Give the data again exactly as it appears.
*** Opening of Data segment ***
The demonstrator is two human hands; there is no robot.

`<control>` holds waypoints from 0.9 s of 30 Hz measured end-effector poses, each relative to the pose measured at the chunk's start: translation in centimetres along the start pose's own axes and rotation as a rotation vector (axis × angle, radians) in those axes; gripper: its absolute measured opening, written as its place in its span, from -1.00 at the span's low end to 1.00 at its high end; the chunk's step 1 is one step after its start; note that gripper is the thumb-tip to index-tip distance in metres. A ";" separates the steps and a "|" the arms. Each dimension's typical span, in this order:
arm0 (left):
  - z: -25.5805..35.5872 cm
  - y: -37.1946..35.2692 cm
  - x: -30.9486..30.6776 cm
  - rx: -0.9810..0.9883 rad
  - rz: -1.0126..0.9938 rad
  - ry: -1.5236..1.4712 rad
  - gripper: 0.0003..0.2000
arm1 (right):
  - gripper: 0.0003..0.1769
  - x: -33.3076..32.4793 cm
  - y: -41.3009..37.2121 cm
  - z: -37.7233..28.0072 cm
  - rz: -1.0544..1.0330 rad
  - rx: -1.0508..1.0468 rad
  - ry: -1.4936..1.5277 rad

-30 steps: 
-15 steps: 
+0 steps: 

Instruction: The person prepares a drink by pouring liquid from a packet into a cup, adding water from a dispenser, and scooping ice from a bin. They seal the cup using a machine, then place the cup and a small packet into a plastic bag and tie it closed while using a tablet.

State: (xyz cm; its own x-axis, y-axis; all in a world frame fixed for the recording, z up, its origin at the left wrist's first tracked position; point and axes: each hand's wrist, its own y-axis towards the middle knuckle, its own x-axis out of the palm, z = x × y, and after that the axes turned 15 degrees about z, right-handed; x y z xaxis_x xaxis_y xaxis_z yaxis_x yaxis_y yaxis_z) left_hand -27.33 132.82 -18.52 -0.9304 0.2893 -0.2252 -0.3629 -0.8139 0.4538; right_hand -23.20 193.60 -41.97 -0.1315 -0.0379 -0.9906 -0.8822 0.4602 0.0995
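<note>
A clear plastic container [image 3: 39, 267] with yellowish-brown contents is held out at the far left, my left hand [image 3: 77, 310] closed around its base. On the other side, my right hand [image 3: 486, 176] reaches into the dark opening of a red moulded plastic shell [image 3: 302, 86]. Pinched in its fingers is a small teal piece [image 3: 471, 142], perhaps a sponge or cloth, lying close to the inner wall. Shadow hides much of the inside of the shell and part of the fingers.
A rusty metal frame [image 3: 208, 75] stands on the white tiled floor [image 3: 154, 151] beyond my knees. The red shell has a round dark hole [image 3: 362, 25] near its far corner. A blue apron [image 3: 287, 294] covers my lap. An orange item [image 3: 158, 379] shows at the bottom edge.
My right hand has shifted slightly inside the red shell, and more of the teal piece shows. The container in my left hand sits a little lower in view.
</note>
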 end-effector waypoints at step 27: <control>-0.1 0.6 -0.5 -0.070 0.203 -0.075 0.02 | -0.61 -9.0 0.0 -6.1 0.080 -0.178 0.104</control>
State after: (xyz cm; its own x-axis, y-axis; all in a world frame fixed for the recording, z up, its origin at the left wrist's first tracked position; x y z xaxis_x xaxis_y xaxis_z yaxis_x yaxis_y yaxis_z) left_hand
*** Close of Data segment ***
* Task answer:
The demonstrator is two human hands; there is no robot.

`<control>` holds waypoints from 0.9 s of 30 Hz measured end-effector poses, each relative to the pose measured at the chunk's start: translation in centimetres along the start pose's own axes and rotation as a rotation vector (axis × angle, radians) in those axes; gripper: its absolute measured opening, written as its place in its span, from -1.00 at the span's low end to 1.00 at its high end; the chunk's step 1 is one step after its start; note that gripper is the thumb-tip to index-tip distance in metres. A ";" separates the steps and a "|" the arms. Each dimension's typical span, in this order:
arm0 (left):
  - z: -25.5805..35.5872 cm
  - y: -37.1946..35.2692 cm
  - x: -30.9486..30.6776 cm
  - rx: -0.9810..0.9883 rad
  - rz: -1.0126..0.9938 rad
  - ry: -1.5236..1.4712 rad
  - gripper: 0.0003..0.2000
arm1 (right):
  - gripper: 0.0003..0.1769
  - x: -33.3076..32.4793 cm
  - y: -41.3009..37.2121 cm
  - z: -37.7233..28.0072 cm
  - rz: -1.0544..1.0330 rad
  - rx: -1.0508..1.0468 rad
  - ry: -1.4936..1.5277 rad

-30 steps: 
-15 steps: 
+0 steps: 

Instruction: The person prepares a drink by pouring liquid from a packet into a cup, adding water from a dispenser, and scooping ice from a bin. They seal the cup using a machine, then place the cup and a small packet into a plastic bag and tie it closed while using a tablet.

State: (xyz cm; its own x-axis, y-axis; all in a world frame fixed for the recording, z up, its origin at the left wrist's first tracked position; point and axes: each hand's wrist, its own y-axis towards the middle knuckle, its own x-axis out of the palm, z = x × y, and after that the axes turned 15 degrees about z, right-handed; x y z xaxis_x xaxis_y xaxis_z yaxis_x yaxis_y yaxis_z) left_hand -27.33 132.82 -18.52 -0.9304 0.2893 -0.2252 -0.3629 -0.8139 0.4538; right_hand -23.20 193.60 -41.97 -0.1315 -0.0379 -0.9906 -0.8822 0.4602 0.0995
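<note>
A clear plastic container [image 3: 39, 267] with yellowish-brown contents is held out at the far left, my left hand [image 3: 77, 310] closed around its base. On the other side, my right hand [image 3: 486, 176] reaches into the dark opening of a red moulded plastic shell [image 3: 302, 86]. Pinched in its fingers is a small teal piece [image 3: 471, 142], perhaps a sponge or cloth, lying close to the inner wall. Shadow hides much of the inside of the shell and part of the fingers.
A rusty metal frame [image 3: 208, 75] stands on the white tiled floor [image 3: 154, 151] beyond my knees. The red shell has a round dark hole [image 3: 362, 25] near its far corner. A blue apron [image 3: 287, 294] covers my lap. An orange item [image 3: 158, 379] shows at the bottom edge.
My right hand has shifted slightly inside the red shell, and more of the teal piece shows. The container in my left hand sits a little lower in view.
</note>
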 end-effector waypoints at step 27: <control>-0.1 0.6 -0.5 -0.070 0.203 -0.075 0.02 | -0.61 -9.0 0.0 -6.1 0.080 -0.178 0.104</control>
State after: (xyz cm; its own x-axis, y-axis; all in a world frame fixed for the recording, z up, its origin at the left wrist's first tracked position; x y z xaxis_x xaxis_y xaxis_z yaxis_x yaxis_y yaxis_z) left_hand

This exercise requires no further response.